-
Notifications
You must be signed in to change notification settings - Fork 4.1k
Description
Describe the bug
release_tls_block() and release_tls_block_chain() in the IOBuf TLS block caching layer do not guard against a block being returned to TLS when it is already the TLS list head. This can create a self-referencing cycle (b->portal_next == b), causing any subsequent traversal of the TLS chain — such as remove_tls_block_chain() (registered via thread_atexit) or share_tls_block() — to loop infinitely, hanging the thread permanently.

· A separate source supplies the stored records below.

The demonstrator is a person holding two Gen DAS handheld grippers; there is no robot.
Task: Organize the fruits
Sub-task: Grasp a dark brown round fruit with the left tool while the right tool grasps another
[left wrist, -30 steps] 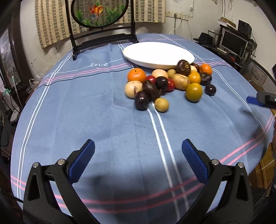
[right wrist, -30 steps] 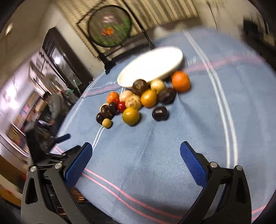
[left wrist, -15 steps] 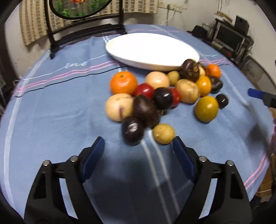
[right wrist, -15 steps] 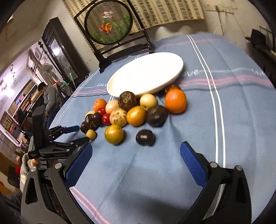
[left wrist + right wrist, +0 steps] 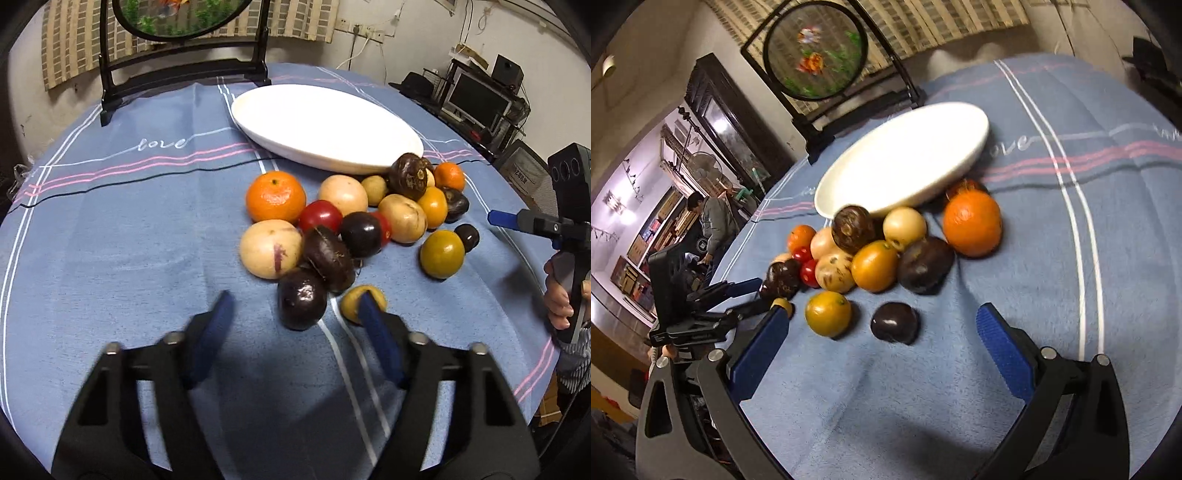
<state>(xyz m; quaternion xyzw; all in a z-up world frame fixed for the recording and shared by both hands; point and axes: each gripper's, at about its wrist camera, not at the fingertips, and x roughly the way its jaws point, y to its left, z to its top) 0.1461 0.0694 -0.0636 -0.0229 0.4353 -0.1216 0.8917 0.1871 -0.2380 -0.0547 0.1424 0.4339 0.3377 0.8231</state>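
Note:
A heap of several fruits lies on the blue cloth in front of a white oval plate [image 5: 325,122], which holds nothing. My left gripper [image 5: 295,325] is open, low over the cloth, with a dark purple fruit [image 5: 302,303] just ahead between its fingers and a small yellow-brown fruit [image 5: 354,301] partly behind its right finger. My right gripper [image 5: 882,339] is open, with a small dark fruit [image 5: 894,322] and a yellow-green fruit [image 5: 828,313] just ahead of it. An orange [image 5: 972,223] lies at the heap's right in the right wrist view. The plate also shows in that view [image 5: 905,162].
A round picture on a black stand [image 5: 184,70] stands behind the plate. The table's edge drops off at the right, with shelves and monitors [image 5: 480,99] beyond. The other gripper shows in each view: the right gripper [image 5: 539,225], the left gripper [image 5: 716,302].
Both grippers have moved forward and closer to the fruit heap. The left one dropped lower, up to the nearest dark fruit. The right one closed in on the small dark fruit.

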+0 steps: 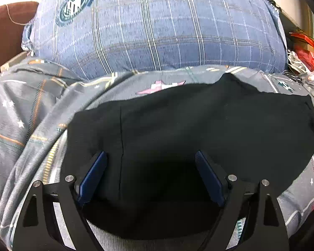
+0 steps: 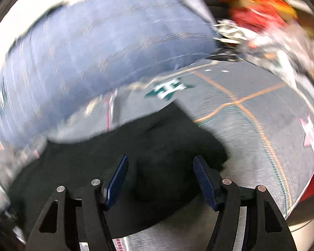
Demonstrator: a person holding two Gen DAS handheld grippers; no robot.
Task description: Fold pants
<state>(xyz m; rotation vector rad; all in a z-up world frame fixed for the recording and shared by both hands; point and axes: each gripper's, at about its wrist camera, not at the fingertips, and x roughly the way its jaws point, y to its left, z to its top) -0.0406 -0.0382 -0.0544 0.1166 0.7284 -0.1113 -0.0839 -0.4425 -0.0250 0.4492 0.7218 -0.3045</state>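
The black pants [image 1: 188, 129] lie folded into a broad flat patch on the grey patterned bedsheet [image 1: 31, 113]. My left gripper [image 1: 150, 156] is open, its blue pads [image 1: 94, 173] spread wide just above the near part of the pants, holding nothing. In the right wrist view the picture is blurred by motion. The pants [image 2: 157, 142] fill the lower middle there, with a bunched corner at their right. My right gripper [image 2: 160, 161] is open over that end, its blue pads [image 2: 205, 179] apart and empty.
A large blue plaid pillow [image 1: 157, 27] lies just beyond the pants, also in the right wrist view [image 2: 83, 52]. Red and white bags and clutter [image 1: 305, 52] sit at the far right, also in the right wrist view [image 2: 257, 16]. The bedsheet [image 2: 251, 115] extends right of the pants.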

In src/butil/iobuf_inl.h, release_tls_block():
When b is already tls_data->block_head, the assignment b->u.portal_next = tls_data->block_head becomes b->u.portal_next = b, forming a single-node cycle.
Similarly, in src/butil/iobuf.cpp, release_tls_block_chain():
If the chain being returned contains blocks that overlap with the existing TLS head, last_b->portal_next can point back to first_b (which may be last_b itself), again forming an infinite cycle.
How the Double-Return Happens
IOBufAsZeroCopyOutputStream::BackUp() calls iobuf::release_tls_block(_cur_block) to eagerly return the block to TLS so other code can reuse it:
After BackUp(), the block is now tls_data.block_head. If a subsequent operation (e.g., _release_block() during destruction of IOBufAsZeroCopyOutputStream, or a BackUp in IOBufAsSnappySink) calls release_tls_block() again with the same block pointer (obtained from a still-live BlockRef), the block is returned a second time — triggering the self-loop.
Impact
- Thread hangs permanently in remove_tls_block_chain() (called at thread exit via thread_atexit), or in share_tls_block() / release_tls_block_chain() during normal I/O.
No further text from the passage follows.